Brief: The stretch wanted below opens at the line containing "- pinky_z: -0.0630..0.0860" and closes at the line containing "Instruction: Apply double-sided". Please return it exactly, with no other lines.

[[ Data to process open ]]

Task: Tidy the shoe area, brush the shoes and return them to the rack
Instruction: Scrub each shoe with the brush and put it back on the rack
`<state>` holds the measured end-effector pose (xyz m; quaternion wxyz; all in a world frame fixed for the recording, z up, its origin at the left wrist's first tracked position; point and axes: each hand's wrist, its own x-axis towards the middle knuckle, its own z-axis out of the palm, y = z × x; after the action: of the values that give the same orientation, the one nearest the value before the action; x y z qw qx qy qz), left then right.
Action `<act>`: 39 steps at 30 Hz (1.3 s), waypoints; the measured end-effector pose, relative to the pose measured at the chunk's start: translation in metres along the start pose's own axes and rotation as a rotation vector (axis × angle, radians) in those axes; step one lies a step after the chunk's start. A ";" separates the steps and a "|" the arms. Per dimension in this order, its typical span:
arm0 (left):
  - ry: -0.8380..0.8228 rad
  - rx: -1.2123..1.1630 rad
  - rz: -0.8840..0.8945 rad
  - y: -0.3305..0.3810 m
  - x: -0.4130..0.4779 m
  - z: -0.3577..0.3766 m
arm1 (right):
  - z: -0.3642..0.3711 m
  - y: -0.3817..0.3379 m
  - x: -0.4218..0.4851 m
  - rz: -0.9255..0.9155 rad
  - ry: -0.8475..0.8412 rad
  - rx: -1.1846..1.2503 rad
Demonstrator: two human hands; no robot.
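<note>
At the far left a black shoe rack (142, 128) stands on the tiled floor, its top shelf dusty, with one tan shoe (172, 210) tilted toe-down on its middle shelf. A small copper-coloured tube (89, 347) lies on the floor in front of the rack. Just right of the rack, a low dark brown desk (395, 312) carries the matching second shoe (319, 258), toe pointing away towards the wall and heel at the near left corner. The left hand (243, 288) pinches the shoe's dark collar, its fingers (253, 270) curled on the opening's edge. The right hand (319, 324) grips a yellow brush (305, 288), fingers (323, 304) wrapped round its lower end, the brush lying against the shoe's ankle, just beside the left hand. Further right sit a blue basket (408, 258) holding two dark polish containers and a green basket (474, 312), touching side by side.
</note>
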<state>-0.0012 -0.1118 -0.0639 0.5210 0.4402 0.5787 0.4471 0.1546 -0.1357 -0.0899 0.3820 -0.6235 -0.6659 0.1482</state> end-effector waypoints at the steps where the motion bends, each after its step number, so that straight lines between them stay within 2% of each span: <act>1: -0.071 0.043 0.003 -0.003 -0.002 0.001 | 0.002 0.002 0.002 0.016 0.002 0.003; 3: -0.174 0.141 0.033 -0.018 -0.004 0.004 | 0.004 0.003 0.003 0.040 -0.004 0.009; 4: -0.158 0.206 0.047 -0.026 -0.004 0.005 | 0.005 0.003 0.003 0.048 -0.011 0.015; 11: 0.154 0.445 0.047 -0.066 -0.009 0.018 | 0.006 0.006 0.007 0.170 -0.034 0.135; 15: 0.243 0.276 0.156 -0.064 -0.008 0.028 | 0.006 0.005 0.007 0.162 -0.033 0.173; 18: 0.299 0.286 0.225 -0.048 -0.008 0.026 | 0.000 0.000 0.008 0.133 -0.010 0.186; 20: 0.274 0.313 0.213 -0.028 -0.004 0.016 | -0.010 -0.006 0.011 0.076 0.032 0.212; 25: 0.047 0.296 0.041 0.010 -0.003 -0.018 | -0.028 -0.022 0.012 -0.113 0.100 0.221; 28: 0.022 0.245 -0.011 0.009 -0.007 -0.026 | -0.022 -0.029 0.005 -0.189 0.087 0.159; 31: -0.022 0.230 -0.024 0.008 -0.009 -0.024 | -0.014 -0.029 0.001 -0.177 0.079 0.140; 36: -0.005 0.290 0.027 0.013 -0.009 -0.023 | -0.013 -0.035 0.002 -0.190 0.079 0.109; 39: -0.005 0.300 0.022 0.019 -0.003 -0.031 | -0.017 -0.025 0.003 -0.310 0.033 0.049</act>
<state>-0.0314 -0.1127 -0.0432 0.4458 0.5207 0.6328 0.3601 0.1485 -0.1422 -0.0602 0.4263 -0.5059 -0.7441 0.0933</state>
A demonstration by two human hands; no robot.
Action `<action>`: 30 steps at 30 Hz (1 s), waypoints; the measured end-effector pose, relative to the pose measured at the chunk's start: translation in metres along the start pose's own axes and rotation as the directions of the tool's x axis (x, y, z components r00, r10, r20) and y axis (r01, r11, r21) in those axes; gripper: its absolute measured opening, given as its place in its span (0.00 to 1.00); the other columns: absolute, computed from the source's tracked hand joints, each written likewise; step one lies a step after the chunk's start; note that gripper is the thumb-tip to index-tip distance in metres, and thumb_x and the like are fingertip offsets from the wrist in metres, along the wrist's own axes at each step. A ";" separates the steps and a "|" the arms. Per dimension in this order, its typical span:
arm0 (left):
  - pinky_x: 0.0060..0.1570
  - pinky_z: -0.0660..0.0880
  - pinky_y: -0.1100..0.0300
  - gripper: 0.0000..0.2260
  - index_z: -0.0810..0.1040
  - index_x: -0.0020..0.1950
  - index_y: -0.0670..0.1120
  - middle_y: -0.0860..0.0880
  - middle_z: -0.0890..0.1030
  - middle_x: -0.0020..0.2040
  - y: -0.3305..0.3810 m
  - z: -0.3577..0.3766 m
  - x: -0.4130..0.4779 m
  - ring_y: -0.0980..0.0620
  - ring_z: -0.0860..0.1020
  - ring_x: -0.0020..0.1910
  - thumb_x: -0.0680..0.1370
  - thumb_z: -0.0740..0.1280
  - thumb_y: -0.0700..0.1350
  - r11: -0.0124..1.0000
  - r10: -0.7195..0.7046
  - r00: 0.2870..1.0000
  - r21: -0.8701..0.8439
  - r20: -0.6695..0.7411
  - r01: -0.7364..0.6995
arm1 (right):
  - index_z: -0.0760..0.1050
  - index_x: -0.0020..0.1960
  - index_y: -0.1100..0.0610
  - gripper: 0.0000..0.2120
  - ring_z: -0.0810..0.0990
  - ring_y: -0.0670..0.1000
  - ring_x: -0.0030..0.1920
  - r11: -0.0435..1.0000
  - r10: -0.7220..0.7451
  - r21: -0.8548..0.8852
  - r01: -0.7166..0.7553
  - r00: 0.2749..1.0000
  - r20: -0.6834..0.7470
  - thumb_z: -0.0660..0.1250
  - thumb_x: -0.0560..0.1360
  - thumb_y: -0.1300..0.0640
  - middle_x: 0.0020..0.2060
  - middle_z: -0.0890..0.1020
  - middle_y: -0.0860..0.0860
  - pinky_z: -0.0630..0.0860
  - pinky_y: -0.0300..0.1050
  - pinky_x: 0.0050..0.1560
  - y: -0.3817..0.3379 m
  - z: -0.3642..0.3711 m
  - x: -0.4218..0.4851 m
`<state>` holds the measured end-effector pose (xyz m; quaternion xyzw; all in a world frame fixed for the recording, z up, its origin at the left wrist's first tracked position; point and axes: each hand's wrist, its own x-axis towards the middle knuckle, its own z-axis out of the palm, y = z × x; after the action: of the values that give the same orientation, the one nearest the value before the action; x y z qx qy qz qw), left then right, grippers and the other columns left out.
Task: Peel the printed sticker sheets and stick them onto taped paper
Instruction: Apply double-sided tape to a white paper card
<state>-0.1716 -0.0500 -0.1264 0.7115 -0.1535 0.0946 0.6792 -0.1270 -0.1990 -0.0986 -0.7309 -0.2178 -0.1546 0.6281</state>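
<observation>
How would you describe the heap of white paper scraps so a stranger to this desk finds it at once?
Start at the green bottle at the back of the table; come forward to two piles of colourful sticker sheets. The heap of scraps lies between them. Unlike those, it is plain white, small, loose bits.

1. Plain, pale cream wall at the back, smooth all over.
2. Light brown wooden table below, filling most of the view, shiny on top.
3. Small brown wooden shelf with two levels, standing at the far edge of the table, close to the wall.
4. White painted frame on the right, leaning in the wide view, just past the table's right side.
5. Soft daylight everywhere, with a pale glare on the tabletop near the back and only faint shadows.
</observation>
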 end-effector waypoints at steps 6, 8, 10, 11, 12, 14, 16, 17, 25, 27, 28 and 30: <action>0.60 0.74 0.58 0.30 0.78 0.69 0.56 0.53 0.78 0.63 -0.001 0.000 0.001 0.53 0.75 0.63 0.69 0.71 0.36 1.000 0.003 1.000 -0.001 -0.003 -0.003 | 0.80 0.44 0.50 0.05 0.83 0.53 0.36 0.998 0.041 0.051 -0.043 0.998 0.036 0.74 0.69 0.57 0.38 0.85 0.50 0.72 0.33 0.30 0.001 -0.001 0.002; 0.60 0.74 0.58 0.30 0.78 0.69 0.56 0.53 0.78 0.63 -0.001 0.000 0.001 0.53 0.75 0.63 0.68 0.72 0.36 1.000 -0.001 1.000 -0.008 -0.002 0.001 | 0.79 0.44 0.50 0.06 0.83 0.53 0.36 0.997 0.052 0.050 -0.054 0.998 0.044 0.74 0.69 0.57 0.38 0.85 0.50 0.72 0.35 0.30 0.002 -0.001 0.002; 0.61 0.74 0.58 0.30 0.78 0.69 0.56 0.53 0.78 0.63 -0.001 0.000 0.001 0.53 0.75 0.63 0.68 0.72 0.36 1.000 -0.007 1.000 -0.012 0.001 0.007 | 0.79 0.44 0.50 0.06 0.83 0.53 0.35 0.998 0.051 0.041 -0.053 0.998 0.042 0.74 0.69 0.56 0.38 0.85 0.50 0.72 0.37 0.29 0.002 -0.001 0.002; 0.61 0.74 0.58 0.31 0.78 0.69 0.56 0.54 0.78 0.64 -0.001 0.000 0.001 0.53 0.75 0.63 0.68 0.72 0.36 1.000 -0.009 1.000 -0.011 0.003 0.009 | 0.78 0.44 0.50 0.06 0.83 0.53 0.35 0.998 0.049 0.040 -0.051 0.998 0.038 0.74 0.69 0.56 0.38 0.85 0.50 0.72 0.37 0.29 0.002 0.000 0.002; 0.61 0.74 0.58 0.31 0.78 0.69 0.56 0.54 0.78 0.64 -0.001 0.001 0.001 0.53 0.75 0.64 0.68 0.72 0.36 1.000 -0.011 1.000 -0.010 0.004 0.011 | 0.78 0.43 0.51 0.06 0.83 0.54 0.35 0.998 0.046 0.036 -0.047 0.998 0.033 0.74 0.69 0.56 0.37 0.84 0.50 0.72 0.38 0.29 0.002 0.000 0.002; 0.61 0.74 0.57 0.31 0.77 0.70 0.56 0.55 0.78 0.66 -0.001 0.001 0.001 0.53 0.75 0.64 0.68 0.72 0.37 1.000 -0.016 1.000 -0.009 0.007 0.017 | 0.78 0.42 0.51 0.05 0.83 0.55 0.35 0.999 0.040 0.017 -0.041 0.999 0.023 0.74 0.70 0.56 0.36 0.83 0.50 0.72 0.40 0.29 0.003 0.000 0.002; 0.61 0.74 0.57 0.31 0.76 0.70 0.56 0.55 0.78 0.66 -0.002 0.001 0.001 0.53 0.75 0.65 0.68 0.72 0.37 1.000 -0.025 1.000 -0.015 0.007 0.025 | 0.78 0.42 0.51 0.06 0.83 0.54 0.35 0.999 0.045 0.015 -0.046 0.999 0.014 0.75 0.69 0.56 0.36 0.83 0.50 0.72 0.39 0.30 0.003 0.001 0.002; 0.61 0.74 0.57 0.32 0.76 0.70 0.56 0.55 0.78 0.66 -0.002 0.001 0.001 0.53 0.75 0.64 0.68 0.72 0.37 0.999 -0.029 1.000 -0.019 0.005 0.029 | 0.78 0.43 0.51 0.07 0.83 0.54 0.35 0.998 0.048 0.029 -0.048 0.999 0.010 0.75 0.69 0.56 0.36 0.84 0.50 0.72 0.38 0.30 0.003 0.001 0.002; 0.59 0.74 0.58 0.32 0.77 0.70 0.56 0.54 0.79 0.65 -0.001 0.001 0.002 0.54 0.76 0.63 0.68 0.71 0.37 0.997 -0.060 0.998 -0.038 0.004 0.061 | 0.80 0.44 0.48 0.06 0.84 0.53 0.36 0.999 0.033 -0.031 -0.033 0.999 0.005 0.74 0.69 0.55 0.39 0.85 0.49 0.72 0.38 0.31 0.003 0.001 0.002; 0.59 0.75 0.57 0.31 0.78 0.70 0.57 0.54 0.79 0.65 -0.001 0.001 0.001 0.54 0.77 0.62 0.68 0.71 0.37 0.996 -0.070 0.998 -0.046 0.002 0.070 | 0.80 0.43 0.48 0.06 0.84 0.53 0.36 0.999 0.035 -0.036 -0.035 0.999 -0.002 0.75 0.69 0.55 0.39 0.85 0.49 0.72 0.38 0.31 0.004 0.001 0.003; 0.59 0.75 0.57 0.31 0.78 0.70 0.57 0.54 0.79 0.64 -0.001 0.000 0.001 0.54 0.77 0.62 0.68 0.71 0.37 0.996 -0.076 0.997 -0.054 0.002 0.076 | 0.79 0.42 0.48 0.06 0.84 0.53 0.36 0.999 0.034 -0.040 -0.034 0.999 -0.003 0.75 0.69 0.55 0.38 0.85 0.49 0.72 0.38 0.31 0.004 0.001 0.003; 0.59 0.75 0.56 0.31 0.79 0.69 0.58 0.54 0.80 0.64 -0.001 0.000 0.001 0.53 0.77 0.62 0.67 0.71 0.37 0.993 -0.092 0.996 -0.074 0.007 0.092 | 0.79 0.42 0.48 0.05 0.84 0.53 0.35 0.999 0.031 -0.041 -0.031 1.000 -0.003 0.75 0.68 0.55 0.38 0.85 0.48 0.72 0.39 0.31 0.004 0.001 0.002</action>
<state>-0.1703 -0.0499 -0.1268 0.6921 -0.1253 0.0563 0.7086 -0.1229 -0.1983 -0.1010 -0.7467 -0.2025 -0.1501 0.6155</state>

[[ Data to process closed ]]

Written reply:
  - pinky_z: -0.0630..0.0860
  - pinky_y: -0.0300..0.1050
  - pinky_x: 0.0050..0.1560
  - y: -0.3817..0.3379 m
  - z: -0.3642..0.3711 m
  - x: -0.4218..0.4851 m
`<state>` holds the measured end-effector pose (xyz m; quaternion xyzw; all in a world frame fixed for the recording, z up, its origin at the left wrist's first tracked position; point and axes: each hand's wrist, its own x-axis towards the middle knuckle, its own z-axis out of the palm, y = z × x; after the action: of the values that give the same orientation, the one nearest the value before the action; x y z qx qy qz qw), left then right, grippers and the other columns left out.
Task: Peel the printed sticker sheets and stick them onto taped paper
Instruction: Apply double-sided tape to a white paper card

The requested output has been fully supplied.